“After Dark”
Haruki Murakami
Alfred A. Knopf
Hardcover ($22.95)
191 pp.
By Matt Elzweig
Like the characters in his latest, brief, novel, “After Dark,” and the fluctuating realities they inhabit, Haruki Murakami is hard to pin down. In one breath, whether through his work or in interviews, he comes across as shy, sensitive and vulnerable, his passions for jazz and rock n’ roll, endearing in their nerdiness. In the next, he seems grandiose. His words start to scrape the borders that separate sincerity from pretension.
In a 2002 Japan Times article, Murakami talks about his commitment to readers. “I answer my readers’ e-mails … I read about 100 per day, and I write 10 to 20 replies … I think it’s very important for me to read the words from my actual readers, the ones who pay money to buy and read my books.” But in that same interview, he makes statements like this one, from a 2005 International Herald Tribune article. “I went to New York myself, found an agent myself, found a publisher myself, found an editor myself … no Japanese novelist has ever done such things.”
He often presents himself as a rebel pitted against the Japanese literary establishment, and when he says, in the Japan Times article, that Japanese critics don’t like him, he’s not kidding. They don’t appreciate his constant references to Western, especially American, pop culture. They hold his unusually straightforward, stripped-down prose in low regard. And probably see his psychodrama as psychobabble, his sentences more like pop lyrics than literature.
Whether he created this controversy or they did, is a good question, and Murakami offers one partial explanation: that due to the popularity of “Norwegian Wood” (1987), his breakout novel, he could never be considered a “literary” author again. “Most critics don’t like bestselling writers … In the West … my books sell very moderately. So readers there think of me as a kind of cult writer,” the way they used to in Japan.
Murakami’s strength is shining the light of his imagination on eccentric characters in dark landscapes, usually urban ones, and pulling everything – the superficial, the practical, the subconscious thoughts – out of their heads to articulate his ideas and questions, and leaving just enough unanswered.
But while his formidable knowledge of and fondness for Western pop culture gives Murakami, the person, a geeky charm, his pop references are transparent and get in the way of the imagery and dialogue, and everything else that makes his books unique. (“Only the area around the man’s desk receives illumination from fluorescent lights on the ceiling. This could be an Edward Hopper painting titled ‘Loneliness.’”) In a book just under 200 pages, these interruptions become more distracting.
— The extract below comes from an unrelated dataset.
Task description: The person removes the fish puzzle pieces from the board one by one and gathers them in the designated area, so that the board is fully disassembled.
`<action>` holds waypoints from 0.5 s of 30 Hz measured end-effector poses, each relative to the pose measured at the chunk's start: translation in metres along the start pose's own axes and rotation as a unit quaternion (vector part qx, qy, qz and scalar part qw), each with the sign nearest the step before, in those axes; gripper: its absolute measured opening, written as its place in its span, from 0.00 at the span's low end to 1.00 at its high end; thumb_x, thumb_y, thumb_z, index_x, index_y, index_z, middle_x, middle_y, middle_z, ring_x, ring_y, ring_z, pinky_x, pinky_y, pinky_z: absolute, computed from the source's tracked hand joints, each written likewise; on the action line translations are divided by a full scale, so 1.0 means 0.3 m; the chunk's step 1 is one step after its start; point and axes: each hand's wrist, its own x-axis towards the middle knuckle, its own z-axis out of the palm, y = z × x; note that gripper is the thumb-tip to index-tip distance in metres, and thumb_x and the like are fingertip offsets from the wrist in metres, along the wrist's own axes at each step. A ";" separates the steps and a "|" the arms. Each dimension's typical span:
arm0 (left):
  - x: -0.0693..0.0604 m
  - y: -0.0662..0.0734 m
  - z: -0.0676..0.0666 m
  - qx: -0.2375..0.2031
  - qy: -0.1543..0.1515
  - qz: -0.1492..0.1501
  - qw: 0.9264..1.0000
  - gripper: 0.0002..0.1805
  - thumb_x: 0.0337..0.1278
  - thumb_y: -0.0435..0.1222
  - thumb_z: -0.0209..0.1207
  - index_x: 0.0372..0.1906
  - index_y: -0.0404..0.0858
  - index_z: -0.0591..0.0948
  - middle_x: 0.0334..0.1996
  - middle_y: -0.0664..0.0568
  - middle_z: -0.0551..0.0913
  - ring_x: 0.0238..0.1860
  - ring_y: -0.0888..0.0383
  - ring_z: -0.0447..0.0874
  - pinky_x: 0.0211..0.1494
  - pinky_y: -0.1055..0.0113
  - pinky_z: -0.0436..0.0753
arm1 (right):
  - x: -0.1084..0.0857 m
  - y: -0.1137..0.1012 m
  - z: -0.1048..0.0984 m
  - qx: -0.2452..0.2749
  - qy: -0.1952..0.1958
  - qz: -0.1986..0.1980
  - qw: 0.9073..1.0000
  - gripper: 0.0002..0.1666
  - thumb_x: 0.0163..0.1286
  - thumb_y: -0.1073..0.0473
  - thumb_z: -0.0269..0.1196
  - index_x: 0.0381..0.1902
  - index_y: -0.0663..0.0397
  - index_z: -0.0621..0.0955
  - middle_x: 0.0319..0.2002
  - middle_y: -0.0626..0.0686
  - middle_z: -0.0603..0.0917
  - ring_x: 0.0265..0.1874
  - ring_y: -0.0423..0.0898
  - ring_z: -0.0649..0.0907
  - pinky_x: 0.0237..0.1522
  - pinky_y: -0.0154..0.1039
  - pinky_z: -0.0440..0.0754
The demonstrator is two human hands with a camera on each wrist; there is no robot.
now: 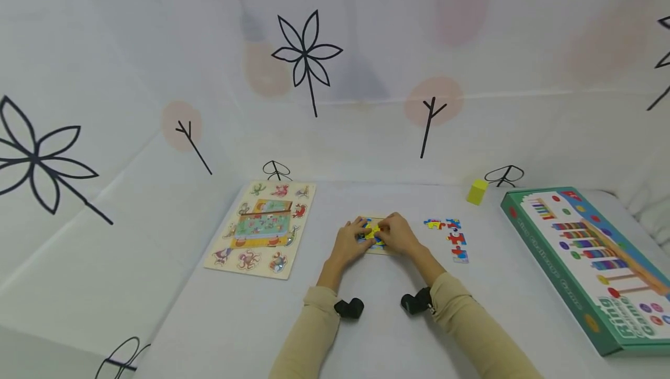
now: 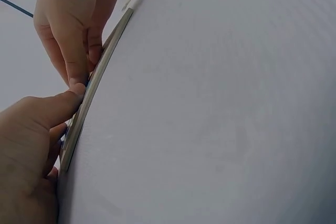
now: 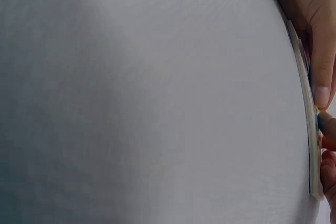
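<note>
A small jigsaw puzzle in a thin wooden board lies flat before me, with yellow and blue pieces showing between my hands. My left hand rests over its left side, thumb pressing near the middle and fingers on the far part. From the right, my right hand pinches a yellow puzzle piece at the board's surface, fingers bent downward. In the left wrist view the board shows edge-on, with both thumbs close together on top. Much of the picture is hidden under the hands.
Loose puzzle pieces, joined in a bent strip, lie right of the board. Farther right are a yellow-green block and a large green game box. A wooden picture board with sea animals lies at left. Patterned white cloth hangs behind.
</note>
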 end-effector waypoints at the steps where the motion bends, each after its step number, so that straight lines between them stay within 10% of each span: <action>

The intersection of strangers and the way fate and free will (if you believe in either) egg each other on, both Murakami staples, always have the potential to make for an absorbing read, and this one’s not bad. It’s not great either.
Just before midnight, a young musician named Takahashi walks into a Tokyo Denny’s and sees Mari Esai, the sister of a girl he went on a date with once, and sits down with her. Mari, a student majoring in Chinese, is the awkward brain to her sister Eri’s superficial model.
The scenes, written from the perspective of a camera lens, are undermined by a screenplay treatment-like narration. Murakami could have written them in conventional third person to better effect.
When Eri is introduced, she’s shown, frame-by-frame, trapped in what seems to be some kind of parallel universe.
Eventually, Takahashi leaves the restaurant. But when one of his friends, the manager of a “love hotel,” finds a Chinese prostitute beaten in one of the rooms by an unknown assailant, they bring Mari over to translate. After they identify the attacker, a “salaryman” (or office worker), working late in the area, in a surveillance photo, they give it to the victim’s pimp.
What’s most satisfying about “After Dark” contradicts what is perhaps the Western media’s most common criticism of Murakami, which amounts to a naked emperor argument – that his books are high on vague metaphysics, and atmosphere, but low on substance.
But in this one, he explores an idea he has played with before, that a kind of moral dualism exists – a fluid border between kindness and cruelty, darkness and light. “There really was no such thing as a wall separating their world from mine,” Takahashi explains, remembering defendants in criminal trials he attended as a pre-law student.
“Or if there was such a wall, it was probably a flimsy one made of papier-mâché. The second I leaned on it, I’d probably fall right through and end up on the other side. Or maybe … the other side has already managed to sneak its way inside of us, and we just haven’t noticed.”
Just before three a.m., the salaryman is back at work. He has just beaten up the prostitute and skipped out without paying for her or the room, and is speaking to his wife on the phone; picking up a carton of low-fat milk on the way home will be no problem at all.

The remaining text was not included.